UK watchdog accuses Apple of allowing images of child sexual abuse by not monitoring its platforms

The National Society for the Prevention of Cruelty to Children (NSPCC) in the UK has accused Apple of failing to report numerous cases of sexual images of children.

This criticism was highlighted by The Guardian, which reported that Apple had only documented 267 cases of child sexual abuse material (CSAM) globally between April 2022 and March 2023. This data was provided by the National Center for Missing and Exploited Children (NCMEC).

However, police data obtained by the NSPCC indicated a stark contrast. In the same period, child predators in England and Wales alone used Apple’s services — iCloud, FaceTime, and iMessage — in 337 recorded child abuse image offences.
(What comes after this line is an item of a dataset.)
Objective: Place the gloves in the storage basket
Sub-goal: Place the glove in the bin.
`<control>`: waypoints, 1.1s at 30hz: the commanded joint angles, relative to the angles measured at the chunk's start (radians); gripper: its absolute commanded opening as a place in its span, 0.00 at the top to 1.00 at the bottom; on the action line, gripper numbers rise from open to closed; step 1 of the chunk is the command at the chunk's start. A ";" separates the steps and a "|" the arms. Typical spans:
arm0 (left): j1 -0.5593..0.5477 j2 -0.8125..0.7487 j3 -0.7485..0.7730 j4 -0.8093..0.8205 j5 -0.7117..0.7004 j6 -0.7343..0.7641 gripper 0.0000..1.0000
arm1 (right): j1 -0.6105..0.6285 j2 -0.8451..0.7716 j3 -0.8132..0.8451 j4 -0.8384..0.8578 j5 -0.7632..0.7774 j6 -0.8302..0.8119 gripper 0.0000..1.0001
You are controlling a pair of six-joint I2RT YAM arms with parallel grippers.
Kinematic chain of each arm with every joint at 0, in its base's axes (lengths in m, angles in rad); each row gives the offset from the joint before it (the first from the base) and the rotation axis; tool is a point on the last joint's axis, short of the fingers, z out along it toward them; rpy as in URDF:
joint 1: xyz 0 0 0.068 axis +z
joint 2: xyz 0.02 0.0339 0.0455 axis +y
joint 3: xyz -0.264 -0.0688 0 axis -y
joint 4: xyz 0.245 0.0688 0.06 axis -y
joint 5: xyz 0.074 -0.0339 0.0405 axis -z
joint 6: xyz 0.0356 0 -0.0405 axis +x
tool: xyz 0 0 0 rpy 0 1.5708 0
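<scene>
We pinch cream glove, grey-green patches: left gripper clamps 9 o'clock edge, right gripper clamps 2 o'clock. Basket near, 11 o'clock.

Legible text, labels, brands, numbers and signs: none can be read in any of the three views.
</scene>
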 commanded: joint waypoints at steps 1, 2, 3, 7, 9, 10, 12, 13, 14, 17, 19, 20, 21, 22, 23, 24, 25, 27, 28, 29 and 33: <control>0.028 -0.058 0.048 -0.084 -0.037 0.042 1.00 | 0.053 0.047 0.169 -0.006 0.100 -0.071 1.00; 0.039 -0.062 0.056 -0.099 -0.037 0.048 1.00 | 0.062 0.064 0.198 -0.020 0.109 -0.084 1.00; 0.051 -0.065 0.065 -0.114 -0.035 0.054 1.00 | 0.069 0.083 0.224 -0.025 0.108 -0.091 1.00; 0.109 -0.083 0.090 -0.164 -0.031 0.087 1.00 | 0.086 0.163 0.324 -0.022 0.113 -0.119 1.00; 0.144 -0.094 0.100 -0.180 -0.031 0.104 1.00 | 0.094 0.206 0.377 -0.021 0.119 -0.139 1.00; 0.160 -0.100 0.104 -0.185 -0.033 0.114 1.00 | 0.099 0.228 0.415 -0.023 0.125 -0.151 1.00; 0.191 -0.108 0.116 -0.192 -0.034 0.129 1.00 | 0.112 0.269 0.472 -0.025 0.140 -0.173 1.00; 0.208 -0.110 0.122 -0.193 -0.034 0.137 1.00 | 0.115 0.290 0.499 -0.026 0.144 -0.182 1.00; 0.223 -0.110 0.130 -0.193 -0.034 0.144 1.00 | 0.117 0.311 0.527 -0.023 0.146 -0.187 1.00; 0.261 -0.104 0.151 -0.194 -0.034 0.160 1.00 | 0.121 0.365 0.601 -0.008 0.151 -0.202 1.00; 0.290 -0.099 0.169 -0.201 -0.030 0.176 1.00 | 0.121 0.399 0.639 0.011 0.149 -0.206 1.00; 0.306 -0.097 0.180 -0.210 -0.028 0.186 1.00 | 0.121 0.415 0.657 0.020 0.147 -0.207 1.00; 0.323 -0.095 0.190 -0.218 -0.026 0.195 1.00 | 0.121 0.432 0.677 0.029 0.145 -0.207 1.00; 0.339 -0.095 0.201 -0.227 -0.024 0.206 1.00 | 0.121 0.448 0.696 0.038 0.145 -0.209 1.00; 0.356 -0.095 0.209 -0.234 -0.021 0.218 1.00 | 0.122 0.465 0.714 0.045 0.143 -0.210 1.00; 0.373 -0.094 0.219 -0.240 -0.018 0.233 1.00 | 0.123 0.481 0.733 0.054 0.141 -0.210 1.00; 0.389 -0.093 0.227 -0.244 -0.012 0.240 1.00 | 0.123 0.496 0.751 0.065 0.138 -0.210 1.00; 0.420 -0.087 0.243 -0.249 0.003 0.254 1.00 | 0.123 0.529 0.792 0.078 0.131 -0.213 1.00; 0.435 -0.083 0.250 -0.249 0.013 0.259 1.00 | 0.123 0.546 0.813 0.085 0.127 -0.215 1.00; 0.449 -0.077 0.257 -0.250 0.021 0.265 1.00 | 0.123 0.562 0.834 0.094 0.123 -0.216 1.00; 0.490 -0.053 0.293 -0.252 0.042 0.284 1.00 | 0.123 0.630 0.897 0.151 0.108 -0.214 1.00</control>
This discrepancy raises concerns about Apple’s reporting practices, especially when compared to other tech giants. For instance, Meta reported over 30.6 million offences and Google around 1.47 million offences in the same timeframe, according to NCMEC’s annual report.

Apple could argue that its services like iMessage are end-to-end encrypted, making message contents inaccessible to the company itself. However, similar arguments apply to WhatsApp, which is also encrypted, yet Meta’s reported figures remain significantly higher.

All US-based tech companies are legally obligated to report any detected cases of CSAM to the NCMEC, which then forwards these reports to relevant law enforcement agencies.

Richard Collard, NSPCC’s Head of Child Safety Online Policy, highlighted the discrepancy between the number of UK child abuse crimes on Apple’s platforms and the number of CSAM reports made by Apple. He emphasized that Apple appeared to be lagging behind its peers in addressing the issue, especially as the UK prepares for the implementation of the Online Safety Act.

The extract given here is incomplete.